La ansiedad es una preocupación común en la vida moderna, y generado por múltiples factores que van desde la genética hasta experiencias vitales. Un enfoque que ha surgido en los círculos de salud es el uso de suplementos de magnesio como una posible ayuda para gestionar los síntomas de ansiedad.
Los expertos sugieren que, además de considerar un suplemento de magnesio, comenzar el día con un simple pero efectivo hábito: beber un vaso completo de agua al levantarse. Esto es crucial, ya que muchos empiezan la jornada en estado de deshidratación, lo que puede acentuar la ansiedad de forma significativa.
Sin embargo, es importante ser consciente de los posibles efectos secundarios asociados con la ingesta de suplementos de magnesio. Algunos de los más comunes incluyen diarrea, calambres abdominales y náuseas. De acuerdo con los especialistas, el magnesio glicinato suele ser una de las formas mejor toleradas, en comparación con otros compuestos como citrato y óxido de magnesio, que pueden provocar molestias gastrointestinales debido a su menor tasa de absorción.
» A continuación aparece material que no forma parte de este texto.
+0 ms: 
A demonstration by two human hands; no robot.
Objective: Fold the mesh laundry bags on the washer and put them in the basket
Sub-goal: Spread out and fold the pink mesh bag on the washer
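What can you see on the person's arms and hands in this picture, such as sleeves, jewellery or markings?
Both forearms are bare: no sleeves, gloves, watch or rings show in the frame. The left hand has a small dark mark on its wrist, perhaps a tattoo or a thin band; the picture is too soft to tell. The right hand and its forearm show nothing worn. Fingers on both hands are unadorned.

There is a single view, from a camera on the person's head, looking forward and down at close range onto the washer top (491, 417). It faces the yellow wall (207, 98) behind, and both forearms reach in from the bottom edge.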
Para aquellos que experimentan malestar gastrointestinal tras tomar un suplemento, se recomienda ajustar la dosis a entre 100 y 200 miligramos, o consumirlo junto con alimentos. Asimismo, siempre que se utilicen suplementos testados por terceros, se considera que son seguros, excepto para personas con enfermedades renales, quienes deben consultar a un médico antes de introducir cualquier nuevo suplemento en su rutina.
Por otro lado, la interacción entre el magnesio y los medicamentos prescritos para la ansiedad, como los inhibidores selectivos de la recaptación de serotonina (ISRS) y los inhibidores de la recaptación de serotonina-norepinefrina (IRSN), es generalmente considerada segura. Sin embargo, se aconseja espaciar la toma de ambos para evitar cualquier posible interferencia en la absorción.
Es fundamental entender que, aunque el magnesio puede contribuir a una mejor gestión de la ansiedad, no debe ser visto como un sustituto de tratamientos más tradicionales y basados en evidencia, como la terapia psicológica o la medicación específica. La complejidad de la ansiedad requiere un enfoque integral. Si bien algunos pueden notar mejoras en los niveles de estrés o en la calidad del sueño tras aumentar su ingesta de magnesio, este mineral no es una panacea.
En resumen, una adecuada ingesta de magnesio, especialmente a través de fuentes vegetales y, si se considera pertinente, mediante suplementos, puede complementar un tratamiento más integral para la ansiedad. Esta combinación puede preparar a los individuos para enfrentar mejor los inevitables desafíos de la vida moderna, desde una perspectiva más tranquila y saludable.